Kapasite planlaması yok çünkü bu iktidar gençliği sadece bir istatistikten ibaret görüyor. Her yıl üniversite kontenjanlarını artırırken yurt kapasitesini aynı oranda artırmayı bile akıl edemiyorsunuz. Sonuç ortada; bir yanda boş propaganda cümleleri, diğer yanda çaresizlik içinde kalmış gençler ve aileleri. Altyapı ve hijyen koşulları deseniz utanç verici durumda; rutubetli odalar, haftalarca tamir edilmeyen banyolar, sıcak suyun bile lüks sayıldığı yurtlar... 21'inci yüzyılda hâlâ bunları konuşuyor olmamız gençlerine "sözde" değer veren bir devletin değil gençlerini unutan bir iktidarın ayıbıdır. Güvenlik deseniz o da kâğıt üstünde. Aladağ faciasından, Karaman'daki yurt yangınından hiçbir ders alınmadı; yangın merdivenleri kilitli, alarm sistemleri çalışmaz hâlde. Bakımsız ve düşen asansörlerde gençlerimiz hayatını kaybetti.

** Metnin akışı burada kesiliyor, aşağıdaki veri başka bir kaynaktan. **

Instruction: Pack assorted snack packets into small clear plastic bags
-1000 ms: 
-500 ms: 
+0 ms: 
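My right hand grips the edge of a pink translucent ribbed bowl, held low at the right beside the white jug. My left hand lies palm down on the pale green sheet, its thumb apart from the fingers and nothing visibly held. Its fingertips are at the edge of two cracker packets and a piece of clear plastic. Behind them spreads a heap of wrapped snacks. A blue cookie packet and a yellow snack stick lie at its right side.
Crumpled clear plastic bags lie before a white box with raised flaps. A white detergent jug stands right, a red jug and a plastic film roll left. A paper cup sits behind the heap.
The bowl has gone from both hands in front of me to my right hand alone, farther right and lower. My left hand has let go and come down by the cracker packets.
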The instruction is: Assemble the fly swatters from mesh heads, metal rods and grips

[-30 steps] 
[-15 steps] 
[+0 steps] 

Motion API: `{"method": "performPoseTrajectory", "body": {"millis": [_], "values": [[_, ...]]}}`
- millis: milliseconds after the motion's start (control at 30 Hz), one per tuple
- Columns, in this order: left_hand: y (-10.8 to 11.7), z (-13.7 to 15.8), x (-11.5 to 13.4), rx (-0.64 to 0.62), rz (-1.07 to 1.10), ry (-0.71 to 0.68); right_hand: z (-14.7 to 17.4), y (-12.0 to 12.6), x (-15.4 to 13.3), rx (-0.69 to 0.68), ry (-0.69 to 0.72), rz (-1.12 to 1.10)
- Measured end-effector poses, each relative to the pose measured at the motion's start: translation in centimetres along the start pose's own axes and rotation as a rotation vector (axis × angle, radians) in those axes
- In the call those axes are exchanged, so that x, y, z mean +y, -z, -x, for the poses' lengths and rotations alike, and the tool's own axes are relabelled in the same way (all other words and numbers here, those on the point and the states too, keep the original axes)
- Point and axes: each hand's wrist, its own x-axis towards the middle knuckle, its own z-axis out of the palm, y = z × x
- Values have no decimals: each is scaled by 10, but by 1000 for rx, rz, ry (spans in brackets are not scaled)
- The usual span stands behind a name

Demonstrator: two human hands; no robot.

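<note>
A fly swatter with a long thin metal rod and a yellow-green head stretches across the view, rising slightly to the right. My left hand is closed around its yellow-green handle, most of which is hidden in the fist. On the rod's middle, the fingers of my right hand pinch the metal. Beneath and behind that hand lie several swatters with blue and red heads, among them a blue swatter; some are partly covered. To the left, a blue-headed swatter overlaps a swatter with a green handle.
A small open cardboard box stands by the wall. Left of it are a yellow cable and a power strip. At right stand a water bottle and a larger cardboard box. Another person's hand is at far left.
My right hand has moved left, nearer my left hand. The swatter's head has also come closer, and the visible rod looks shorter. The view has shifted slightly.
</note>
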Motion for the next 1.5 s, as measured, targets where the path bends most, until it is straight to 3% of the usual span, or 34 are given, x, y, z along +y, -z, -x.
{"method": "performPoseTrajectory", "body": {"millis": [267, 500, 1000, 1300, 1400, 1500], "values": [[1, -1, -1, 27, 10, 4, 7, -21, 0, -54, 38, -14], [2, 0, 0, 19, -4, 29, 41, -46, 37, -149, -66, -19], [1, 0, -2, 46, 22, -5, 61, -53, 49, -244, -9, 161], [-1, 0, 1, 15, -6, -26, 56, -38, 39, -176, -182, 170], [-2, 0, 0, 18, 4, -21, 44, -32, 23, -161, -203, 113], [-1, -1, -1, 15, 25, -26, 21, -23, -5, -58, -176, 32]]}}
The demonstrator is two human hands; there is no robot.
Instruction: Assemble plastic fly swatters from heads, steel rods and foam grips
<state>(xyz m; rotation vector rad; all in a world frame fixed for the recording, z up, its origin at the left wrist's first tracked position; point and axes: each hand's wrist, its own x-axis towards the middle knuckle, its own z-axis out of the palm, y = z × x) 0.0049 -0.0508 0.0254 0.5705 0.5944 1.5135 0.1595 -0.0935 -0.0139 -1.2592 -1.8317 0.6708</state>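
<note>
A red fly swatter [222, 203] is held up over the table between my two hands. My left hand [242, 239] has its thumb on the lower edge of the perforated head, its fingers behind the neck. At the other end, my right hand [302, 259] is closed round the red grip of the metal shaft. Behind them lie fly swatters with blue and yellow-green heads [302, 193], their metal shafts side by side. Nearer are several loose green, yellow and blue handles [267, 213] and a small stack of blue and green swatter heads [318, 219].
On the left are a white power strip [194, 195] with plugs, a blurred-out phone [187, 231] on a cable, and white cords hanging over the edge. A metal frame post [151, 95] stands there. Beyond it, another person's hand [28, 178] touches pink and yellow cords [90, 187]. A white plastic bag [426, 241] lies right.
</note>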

(Mikrofon otomatik cihaz tarafından kapatıldı)
BAŞKAN - Toparlayalım.
YASİN ÖZTÜRK (Devamla) - Bir felaket yaşandığında herkes birbirini suçluyor ama kimse sorumluluk almıyor, üç gün sonra nasıl olsa unutulur deniyor.
Değerli milletvekilleri, bu yurtlarda gençlerimizin sosyal yaşam alanları yok, kütüphaneler kapalı, spor salonları atıl durumda; bu yurtlar âdeta gençlerimizin yoksunlukla terbiye edildiği hapishanelere dönüştürülmüş durumda. Peki, tüm bu sorunların merkezinde kim var? Tabii ki yirmi yılı aşkın süredir bu ülkeyi yöneten AK PARTİ'si iktidarı; eleştirildiğinde gençleri nankör ve tembel ilan eden, sorumluluk alındığında ise sessizliğe gömülen, sorumluluklarını unutan bir iktidar.
Değerli milletvekilleri, barınma hakkı bir lütuf değildir. Bir öğrencinin devletinden beklediği şey, sadaka değil insanca yaşama hakkıdır. Gençliğe umut değil mecburiyet sunan bir iktidar aslında kendi sonunu hazırlamaktadır diyor, Genel Kurulu saygıyla selamlıyorum. (İYİ Parti ve YENİ YOL sıralarından alkışlar)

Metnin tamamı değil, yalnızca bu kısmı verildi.